У вешалки, как всегда, стоял огромный начучеленный медведь с белесыми стеклянными глазами, в которых отражался желтый свет керосиновой лампы-«молнии». И ресторан так и назывался — «У медведя».
В этом ресторане до революции кутили богатые купцы, торговцы пушниной, золотопромышленники. И ресторан был поставлен, как говорится, на широкую ногу, с расчетом на солидного посетителя.
Прежний его хозяин, Махоткин, после разгрома Колчака уехал, говорят, за границу. Уехали и многие его клиенты. Но кое-кто остался, приспособившись к делам и при новой власти.
Приспособился и Долгушин — бывший старший приказчик купца Махоткина.
В прошлом году он снова открыл этот ресторан, сохранив прежнюю вывеску и прежние порядки.
Публика, однако, стала более пестрой.

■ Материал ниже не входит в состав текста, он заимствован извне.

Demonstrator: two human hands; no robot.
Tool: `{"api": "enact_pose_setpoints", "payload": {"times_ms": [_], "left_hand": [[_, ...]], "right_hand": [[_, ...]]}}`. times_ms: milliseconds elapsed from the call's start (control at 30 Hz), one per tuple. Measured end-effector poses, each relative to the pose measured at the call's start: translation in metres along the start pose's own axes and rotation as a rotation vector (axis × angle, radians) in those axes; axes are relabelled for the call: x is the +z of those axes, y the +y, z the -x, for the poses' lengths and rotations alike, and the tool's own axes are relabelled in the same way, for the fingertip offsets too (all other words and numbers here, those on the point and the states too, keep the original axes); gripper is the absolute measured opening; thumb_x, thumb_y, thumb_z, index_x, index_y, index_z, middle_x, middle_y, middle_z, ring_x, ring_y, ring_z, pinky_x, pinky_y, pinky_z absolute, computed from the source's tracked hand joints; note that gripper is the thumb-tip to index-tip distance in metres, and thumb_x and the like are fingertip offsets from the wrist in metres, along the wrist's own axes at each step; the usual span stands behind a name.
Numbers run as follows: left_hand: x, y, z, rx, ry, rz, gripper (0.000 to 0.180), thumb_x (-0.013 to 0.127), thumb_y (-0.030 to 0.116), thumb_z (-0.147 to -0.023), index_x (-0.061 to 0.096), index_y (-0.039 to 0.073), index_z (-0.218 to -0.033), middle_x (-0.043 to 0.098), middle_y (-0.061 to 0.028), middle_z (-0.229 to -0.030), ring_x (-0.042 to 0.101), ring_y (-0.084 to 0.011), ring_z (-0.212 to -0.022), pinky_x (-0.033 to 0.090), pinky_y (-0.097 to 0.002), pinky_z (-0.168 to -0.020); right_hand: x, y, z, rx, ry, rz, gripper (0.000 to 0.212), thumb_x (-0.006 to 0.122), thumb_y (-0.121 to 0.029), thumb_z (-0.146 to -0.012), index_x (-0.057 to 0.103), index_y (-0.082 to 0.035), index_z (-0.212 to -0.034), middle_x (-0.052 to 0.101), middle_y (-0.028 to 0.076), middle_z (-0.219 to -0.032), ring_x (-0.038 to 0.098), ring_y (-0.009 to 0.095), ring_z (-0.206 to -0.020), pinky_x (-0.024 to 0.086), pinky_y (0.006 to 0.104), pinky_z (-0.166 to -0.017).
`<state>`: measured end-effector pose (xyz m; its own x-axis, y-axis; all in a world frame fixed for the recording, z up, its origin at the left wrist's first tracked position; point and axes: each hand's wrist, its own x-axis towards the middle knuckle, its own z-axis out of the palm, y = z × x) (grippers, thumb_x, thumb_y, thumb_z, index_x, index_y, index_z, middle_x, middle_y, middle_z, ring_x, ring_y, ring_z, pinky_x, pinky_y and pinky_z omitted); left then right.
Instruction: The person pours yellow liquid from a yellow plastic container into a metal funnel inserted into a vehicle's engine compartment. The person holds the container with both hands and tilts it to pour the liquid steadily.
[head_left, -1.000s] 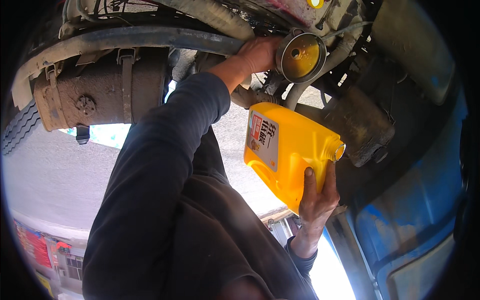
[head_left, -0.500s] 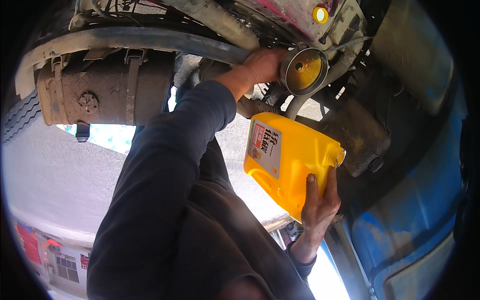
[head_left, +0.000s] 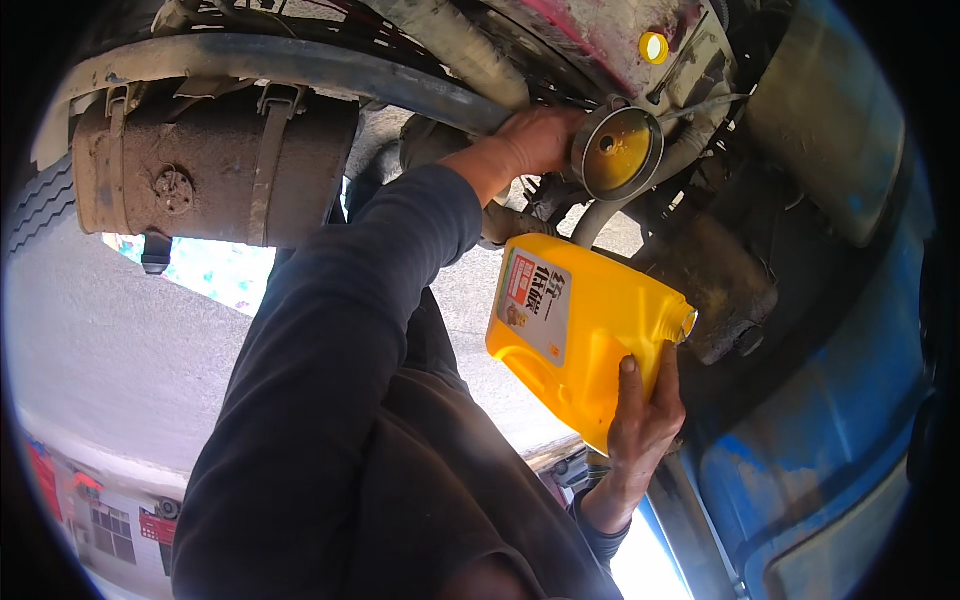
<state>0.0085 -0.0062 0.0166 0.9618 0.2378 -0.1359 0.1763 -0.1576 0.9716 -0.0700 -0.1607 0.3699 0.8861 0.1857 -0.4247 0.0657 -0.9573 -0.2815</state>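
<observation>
Centrally, the right hand (head_left: 640,430) wraps its fingers around the underside of a yellow plastic jug (head_left: 585,335), boxy and smooth, with a paper label on its face and its open spout at the right edge. At upper centre the left hand (head_left: 540,140) closes on the rim of a round metal funnel (head_left: 617,152), its bowl coated yellow; how far the fingers wrap behind is hard to see. A small yellow cap (head_left: 653,46) sits on the grimy red engine above. A rusty strapped cylindrical tank (head_left: 215,170) fills the upper left; blue painted metal (head_left: 830,470) curves along the lower right.
</observation>
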Motion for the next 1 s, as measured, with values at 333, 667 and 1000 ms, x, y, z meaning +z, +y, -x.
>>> {"api": "enact_pose_setpoints", "payload": {"times_ms": [333, 667, 1000], "left_hand": [[-0.003, 0.003, 0.001, -0.006, 0.008, -0.049, 0.044, 0.080, 0.034, -0.083, 0.069, 0.018, -0.122, 0.075, -0.0125, -0.121, 0.070, -0.0378, -0.113, 0.058, -0.0477, -0.096], [0.001, 0.006, -0.001, -0.080, -0.034, -0.085, 0.054, 0.082, 0.040, -0.081, 0.068, 0.018, -0.127, 0.073, -0.0156, -0.125, 0.068, -0.0403, -0.117, 0.057, -0.0473, -0.098], [0.000, 0.005, 0.001, -0.010, 0.048, -0.084, 0.042, 0.074, 0.034, -0.089, 0.068, 0.013, -0.126, 0.073, -0.0181, -0.124, 0.067, -0.0434, -0.115, 0.057, -0.0485, -0.097]], "right_hand": [[-0.002, 0.008, 0.003, -0.011, 0.022, 0.078, 0.058, 0.065, -0.031, -0.106, 0.054, 0.004, -0.151, 0.077, 0.019, -0.111, 0.077, 0.020, -0.092, 0.062, 0.0322, -0.081], [-0.008, 0.015, 0.000, -0.235, 0.041, 0.332, 0.041, 0.069, -0.017, -0.105, 0.063, 0.006, -0.137, 0.072, 0.027, -0.122, 0.079, 0.035, -0.103, 0.066, 0.0417, -0.084], [-0.007, 0.008, 0.000, -0.071, 0.042, 0.135, 0.056, 0.070, -0.017, -0.100, 0.055, 0.004, -0.150, 0.075, 0.027, -0.110, 0.078, 0.037, -0.100, 0.061, 0.0408, -0.089]]}}
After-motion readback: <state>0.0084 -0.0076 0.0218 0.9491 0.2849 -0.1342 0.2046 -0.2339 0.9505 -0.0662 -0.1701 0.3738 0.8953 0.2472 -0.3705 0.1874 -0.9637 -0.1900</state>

Но и из этой публики хозяин выделял некоторых посетителей, оказывая им особый почет.
Нас Долгушин обычно встречал у дверей.
Причастный к не очень чистым коммерческим делам, он слегка побаивался нас и, точно желая загладить давнюю вину, заботился и суетился больше, чем надо. Оттеснив швейцара, он сам помогал нам снимать полушубки и говорил возбужденно:
— Пожалуйте, прошу вас, господа.
— Господа в Байкале, — напоминал Венька.
— Ну, извините старичка. Я уж так привык, дорогие товарищи.
— Вам жигаловские волки товарищи, — говорил я.
Долгушин добродушно смеялся, будто услышал что-то невероятно смешное, и поспешно семенил впереди нас, крича на ходу:
— Захар, столик прибрать! Начальники пришли! Чистую скатерть!
Нам отводили столик в давно облюбованном углу, из которого удобно было наблюдать всю публику, не привлекая к себе всеобщего внимания.